An exact copy of the listing is required.

- **Supplied data**:

--*--

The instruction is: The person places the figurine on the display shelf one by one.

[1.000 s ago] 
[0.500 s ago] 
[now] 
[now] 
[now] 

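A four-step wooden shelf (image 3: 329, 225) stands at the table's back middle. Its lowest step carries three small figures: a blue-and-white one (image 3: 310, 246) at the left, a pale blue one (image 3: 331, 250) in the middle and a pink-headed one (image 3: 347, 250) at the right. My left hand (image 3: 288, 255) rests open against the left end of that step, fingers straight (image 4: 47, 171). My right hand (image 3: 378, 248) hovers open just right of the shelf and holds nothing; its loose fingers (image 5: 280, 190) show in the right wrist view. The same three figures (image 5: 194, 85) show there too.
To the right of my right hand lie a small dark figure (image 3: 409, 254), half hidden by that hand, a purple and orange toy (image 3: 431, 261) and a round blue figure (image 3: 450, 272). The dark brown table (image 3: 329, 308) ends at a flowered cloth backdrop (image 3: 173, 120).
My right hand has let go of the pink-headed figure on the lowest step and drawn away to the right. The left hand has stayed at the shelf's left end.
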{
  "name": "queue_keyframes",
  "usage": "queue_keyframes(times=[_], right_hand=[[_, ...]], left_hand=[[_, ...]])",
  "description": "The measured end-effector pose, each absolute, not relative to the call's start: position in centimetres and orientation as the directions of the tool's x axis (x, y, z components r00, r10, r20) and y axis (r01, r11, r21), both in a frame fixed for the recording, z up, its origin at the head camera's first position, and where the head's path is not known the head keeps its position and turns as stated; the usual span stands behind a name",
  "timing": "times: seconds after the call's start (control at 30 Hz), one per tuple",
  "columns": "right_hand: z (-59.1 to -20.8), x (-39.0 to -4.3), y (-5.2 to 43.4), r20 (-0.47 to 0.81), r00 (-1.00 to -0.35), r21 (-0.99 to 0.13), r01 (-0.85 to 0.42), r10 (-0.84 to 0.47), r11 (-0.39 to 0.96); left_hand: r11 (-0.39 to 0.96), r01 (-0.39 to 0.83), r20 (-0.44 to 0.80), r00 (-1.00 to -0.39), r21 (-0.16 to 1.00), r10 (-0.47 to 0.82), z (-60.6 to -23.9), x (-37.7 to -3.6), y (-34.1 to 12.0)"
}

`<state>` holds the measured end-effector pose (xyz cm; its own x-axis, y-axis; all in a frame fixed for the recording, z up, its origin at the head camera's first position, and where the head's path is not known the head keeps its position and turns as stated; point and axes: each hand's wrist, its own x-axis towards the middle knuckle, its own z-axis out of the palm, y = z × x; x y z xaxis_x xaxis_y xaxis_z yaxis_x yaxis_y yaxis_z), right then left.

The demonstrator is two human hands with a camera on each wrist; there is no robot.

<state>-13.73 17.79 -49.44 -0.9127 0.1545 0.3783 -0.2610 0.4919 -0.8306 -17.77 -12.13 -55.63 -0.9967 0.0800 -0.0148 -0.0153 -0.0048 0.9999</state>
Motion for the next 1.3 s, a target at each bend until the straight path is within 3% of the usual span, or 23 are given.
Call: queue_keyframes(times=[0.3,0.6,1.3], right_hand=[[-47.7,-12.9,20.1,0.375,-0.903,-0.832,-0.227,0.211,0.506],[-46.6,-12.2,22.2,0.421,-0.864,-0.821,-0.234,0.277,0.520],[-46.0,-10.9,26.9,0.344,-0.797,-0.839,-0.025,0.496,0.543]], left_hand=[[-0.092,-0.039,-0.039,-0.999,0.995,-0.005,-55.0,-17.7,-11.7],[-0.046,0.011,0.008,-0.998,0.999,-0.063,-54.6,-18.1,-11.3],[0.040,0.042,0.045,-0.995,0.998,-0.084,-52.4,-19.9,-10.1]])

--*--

- **Problem solution**:
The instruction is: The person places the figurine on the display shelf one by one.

[1.000 s ago] 
[0.500 s ago] 
[now] 
[now] 
[now] 

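A four-step wooden shelf (image 3: 329, 225) stands at the table's back middle. Its lowest step carries three small figures: a blue-and-white one (image 3: 310, 246) at the left, a pale blue one (image 3: 331, 250) in the middle and a pink-headed one (image 3: 347, 250) at the right. My left hand (image 3: 288, 255) rests open against the left end of that step, fingers straight (image 4: 47, 171). My right hand (image 3: 378, 248) hovers open just right of the shelf and holds nothing; its loose fingers (image 5: 280, 190) show in the right wrist view. The same three figures (image 5: 194, 85) show there too.
To the right of my right hand lie a small dark figure (image 3: 409, 254), half hidden by that hand, a purple and orange toy (image 3: 431, 261) and a round blue figure (image 3: 450, 272). The dark brown table (image 3: 329, 308) ends at a flowered cloth backdrop (image 3: 173, 120).
My right hand has let go of the pink-headed figure on the lowest step and drawn away to the right. The left hand has stayed at the shelf's left end.
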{
  "name": "queue_keyframes",
  "usage": "queue_keyframes(times=[_], right_hand=[[_, ...]], left_hand=[[_, ...]])",
  "description": "The measured end-effector pose, each absolute, not relative to the call's start: position in centimetres and orientation as the directions of the tool's x axis (x, y, z components r00, r10, r20) and y axis (r01, r11, r21), both in a frame fixed for the recording, z up, its origin at the head camera's first position, and where the head's path is not known the head keeps its position and turns as stated; the usual span stands behind a name",
  "timing": "times: seconds after the call's start (control at 30 Hz), one per tuple",
  "columns": "right_hand: z (-59.1 to -20.8), x (-39.0 to -4.3), y (-5.2 to 43.4), r20 (-0.47 to 0.81), r00 (-1.00 to -0.35), r21 (-0.99 to 0.13), r01 (-0.85 to 0.42), r10 (-0.84 to 0.47), r11 (-0.39 to 0.96); left_hand: r11 (-0.39 to 0.96), r01 (-0.39 to 0.83), r20 (-0.44 to 0.80), r00 (-1.00 to -0.39), r21 (-0.16 to 1.00), r10 (-0.47 to 0.82), z (-60.6 to -23.9), x (-37.7 to -3.6), y (-34.1 to 12.0)"
}

`<state>` holds the measured end-effector pose (xyz cm; its own x-axis, y-axis; all in a frame fixed for the recording, z up, its origin at the head camera's first position, and where the head's path is not known the head keeps its position and turns as stated; point and axes: each hand's wrist, its own x-axis towards the middle knuckle, its own z-axis out of the palm, y = z × x; x y z xaxis_x xaxis_y xaxis_z yaxis_x yaxis_y yaxis_z), right then left.

The demonstrator is two human hands with a camera on each wrist; there is no robot.

<state>-13.73 17.79 -49.44 -0.9127 0.1545 0.3783 -0.2610 0.4919 -0.8306 -17.77 -12.13 -55.63 -0.9967 0.0800 -0.0148 -0.0153 -0.0048 0.9999</state>
Motion for the next 1.3 s, a target at each bend until the straight path is within 3% of the usual span, or 23 are given.
Call: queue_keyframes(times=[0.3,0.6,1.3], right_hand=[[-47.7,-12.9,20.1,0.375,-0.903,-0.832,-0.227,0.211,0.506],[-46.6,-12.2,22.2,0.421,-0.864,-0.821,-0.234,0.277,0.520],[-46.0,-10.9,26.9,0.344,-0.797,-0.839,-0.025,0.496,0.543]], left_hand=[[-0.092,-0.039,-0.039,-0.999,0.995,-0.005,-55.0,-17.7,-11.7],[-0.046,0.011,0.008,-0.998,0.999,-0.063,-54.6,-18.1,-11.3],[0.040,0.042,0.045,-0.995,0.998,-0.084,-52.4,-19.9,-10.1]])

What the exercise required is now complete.